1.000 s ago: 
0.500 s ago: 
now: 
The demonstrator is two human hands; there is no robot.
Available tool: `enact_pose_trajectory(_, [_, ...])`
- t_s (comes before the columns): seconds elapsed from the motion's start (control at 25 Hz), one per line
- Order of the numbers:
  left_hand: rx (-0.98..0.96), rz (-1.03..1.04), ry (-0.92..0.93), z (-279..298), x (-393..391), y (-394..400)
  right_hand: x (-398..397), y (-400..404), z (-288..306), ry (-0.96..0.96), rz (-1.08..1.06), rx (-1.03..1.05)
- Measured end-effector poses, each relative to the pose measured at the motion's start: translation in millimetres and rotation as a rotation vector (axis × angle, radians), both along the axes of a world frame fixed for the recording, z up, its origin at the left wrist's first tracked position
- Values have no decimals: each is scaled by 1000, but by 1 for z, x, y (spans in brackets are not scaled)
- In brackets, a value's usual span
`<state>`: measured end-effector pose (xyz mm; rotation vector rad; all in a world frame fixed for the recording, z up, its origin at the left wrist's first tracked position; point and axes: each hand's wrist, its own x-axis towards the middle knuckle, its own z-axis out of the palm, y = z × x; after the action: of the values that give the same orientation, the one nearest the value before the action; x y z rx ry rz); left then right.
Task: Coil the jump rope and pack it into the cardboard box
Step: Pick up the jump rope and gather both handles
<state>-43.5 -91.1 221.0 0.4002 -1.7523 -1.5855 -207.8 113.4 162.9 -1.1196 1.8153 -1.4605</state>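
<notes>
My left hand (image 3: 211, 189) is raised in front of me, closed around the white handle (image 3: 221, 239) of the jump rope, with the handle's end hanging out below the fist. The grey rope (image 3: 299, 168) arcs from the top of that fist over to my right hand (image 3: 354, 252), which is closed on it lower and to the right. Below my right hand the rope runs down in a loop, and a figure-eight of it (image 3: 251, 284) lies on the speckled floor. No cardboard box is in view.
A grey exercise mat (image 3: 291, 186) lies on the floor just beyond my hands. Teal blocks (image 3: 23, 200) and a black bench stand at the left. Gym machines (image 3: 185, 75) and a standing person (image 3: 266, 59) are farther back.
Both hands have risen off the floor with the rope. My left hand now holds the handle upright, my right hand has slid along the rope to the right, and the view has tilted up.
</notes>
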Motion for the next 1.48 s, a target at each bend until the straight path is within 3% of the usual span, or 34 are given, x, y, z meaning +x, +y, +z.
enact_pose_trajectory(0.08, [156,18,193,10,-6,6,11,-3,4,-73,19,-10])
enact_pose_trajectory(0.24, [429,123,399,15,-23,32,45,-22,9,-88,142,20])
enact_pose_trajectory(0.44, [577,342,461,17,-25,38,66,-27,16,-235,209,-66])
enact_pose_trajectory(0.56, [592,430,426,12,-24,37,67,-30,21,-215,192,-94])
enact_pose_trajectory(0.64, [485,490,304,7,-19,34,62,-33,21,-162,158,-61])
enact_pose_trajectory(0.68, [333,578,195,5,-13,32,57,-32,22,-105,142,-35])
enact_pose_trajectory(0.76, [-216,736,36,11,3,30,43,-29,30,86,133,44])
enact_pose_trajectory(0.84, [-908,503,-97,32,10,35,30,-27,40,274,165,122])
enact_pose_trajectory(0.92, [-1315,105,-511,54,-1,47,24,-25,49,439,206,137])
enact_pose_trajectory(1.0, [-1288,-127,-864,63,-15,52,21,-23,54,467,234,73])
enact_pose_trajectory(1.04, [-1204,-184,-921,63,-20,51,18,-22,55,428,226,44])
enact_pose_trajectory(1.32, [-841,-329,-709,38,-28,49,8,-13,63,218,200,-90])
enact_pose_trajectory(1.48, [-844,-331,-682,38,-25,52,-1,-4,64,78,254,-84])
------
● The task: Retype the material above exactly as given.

● Task response:
1.000 s ago: 
0.500 s ago: 
now: 
The demonstrator is two human hands; there is no robot.
Available tool: `enact_pose_trajectory(_, [_, ...])`
- t_s (comes before the columns): seconds elapsed from the motion's start (control at 25 Hz), one per line
- Order of the numbers:
  left_hand: rx (-0.98..0.96), rz (-1.03..1.04), ry (-0.92..0.93), z (-279..298), x (-393..391), y (-394..400)
  right_hand: x (-398..397), y (-400..404), z (-288..306), ry (-0.96..0.96), rz (-1.08..1.06), rx (-1.03..1.05)
- Measured end-effector poses, each relative to the pose measured at the motion's start: translation in millimetres and rotation as a rotation vector (axis × angle, radians), both along the axes of a world frame fixed for the recording, z up, its origin at the left wrist's first tracked position
- Values have no decimals: each is scaled by 1000, but by 1 for z, x, y (spans in brackets are not scaled)
- In brackets, a value's usual span
`<state>`: measured end-effector pose (xyz mm; rotation vector rad; all in a world frame fixed for the recording, z up, its origin at the left wrist's first tracked position; point and axes: each hand's wrist, its own x-axis towards the middle knuckle, its own z-axis out of the palm, y = z × x; after the action: of the values that give the same orientation, the one nearest the value before the action; x y z rx ry rz); left then right.
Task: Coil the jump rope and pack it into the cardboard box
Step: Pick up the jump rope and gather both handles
<state>-43.5 -91.1 221.0 0.4002 -1.7523 -1.5855 -207.8 113.4 162.9 -1.1196 1.8153 -1.4605</state>
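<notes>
My left hand (image 3: 211, 189) is raised in front of me, closed around the white handle (image 3: 221, 239) of the jump rope, with the handle's end hanging out below the fist. The grey rope (image 3: 299, 168) arcs from the top of that fist over to my right hand (image 3: 354, 252), which is closed on it lower and to the right. Below my right hand the rope runs down in a loop, and a figure-eight of it (image 3: 251, 284) lies on the speckled floor. No cardboard box is in view.
A grey exercise mat (image 3: 291, 186) lies on the floor just beyond my hands. Teal blocks (image 3: 23, 200) and a black bench stand at the left. Gym machines (image 3: 185, 75) and a standing person (image 3: 266, 59) are farther back.
Both hands have risen off the floor with the rope. My left hand now holds the handle upright, my right hand has slid along the rope to the right, and the view has tilted up.
</notes>
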Motion for the next 1.48 s, a target at each bend until the straight path is within 3% of the usual span, or 34 are given, x, y, z meaning +x, +y, +z.
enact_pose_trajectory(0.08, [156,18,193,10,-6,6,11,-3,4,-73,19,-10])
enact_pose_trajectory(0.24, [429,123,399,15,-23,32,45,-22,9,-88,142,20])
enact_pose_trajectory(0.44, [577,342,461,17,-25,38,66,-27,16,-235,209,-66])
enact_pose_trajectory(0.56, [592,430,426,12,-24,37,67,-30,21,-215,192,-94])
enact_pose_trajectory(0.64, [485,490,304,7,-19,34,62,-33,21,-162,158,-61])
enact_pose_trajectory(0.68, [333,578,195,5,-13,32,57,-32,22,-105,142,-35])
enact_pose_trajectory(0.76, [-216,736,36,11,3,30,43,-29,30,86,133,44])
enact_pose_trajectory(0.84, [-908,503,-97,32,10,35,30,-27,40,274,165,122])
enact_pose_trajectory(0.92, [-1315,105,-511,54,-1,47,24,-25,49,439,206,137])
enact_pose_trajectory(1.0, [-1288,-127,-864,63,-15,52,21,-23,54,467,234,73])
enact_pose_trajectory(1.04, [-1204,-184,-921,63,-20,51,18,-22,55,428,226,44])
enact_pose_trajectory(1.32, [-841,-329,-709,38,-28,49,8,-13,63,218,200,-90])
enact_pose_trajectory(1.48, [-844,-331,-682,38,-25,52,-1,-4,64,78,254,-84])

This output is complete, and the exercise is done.